## Aim of the exercise
Give all the lines below again, exactly, with no pictures.

## Data shown

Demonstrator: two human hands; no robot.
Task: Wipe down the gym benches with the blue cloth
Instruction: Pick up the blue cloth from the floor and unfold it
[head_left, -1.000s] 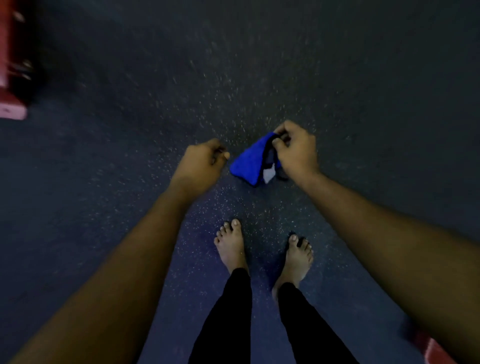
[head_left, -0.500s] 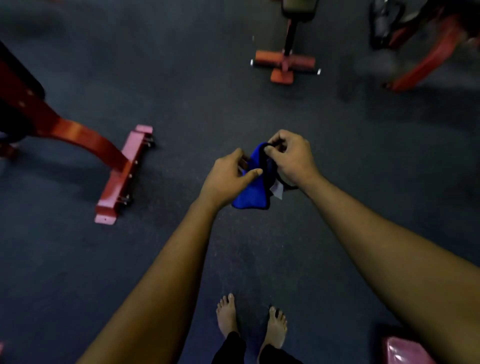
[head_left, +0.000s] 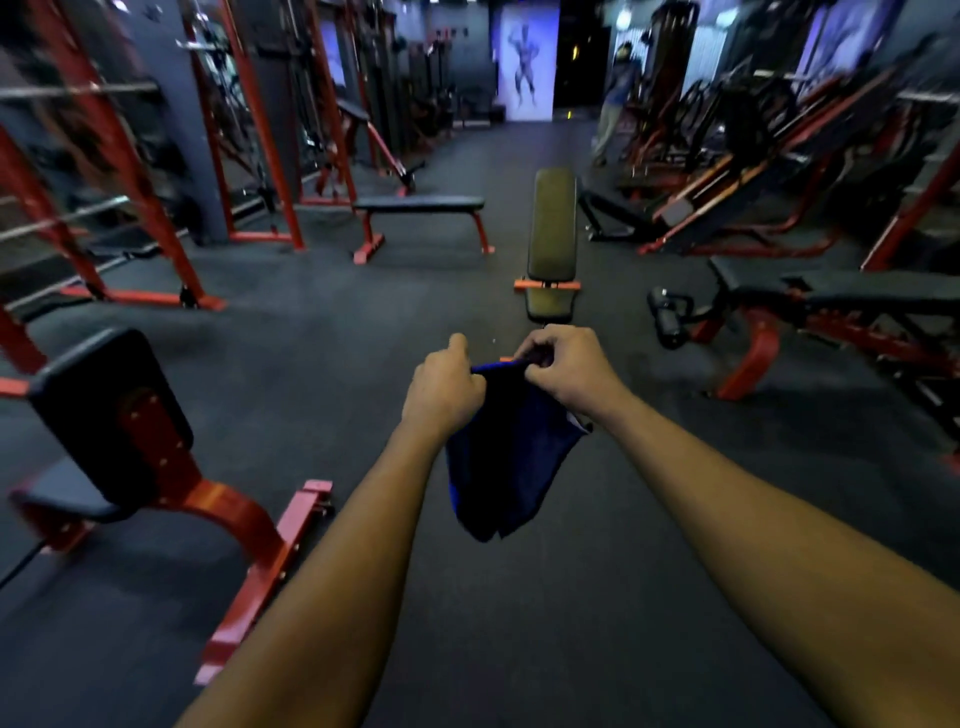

## Solution for this problem
Demonstrator: two human hands; no robot.
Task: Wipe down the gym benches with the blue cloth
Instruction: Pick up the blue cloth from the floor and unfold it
[head_left, -1.000s] 
[head_left, -0.500s] 
[head_left, +0.000s] 

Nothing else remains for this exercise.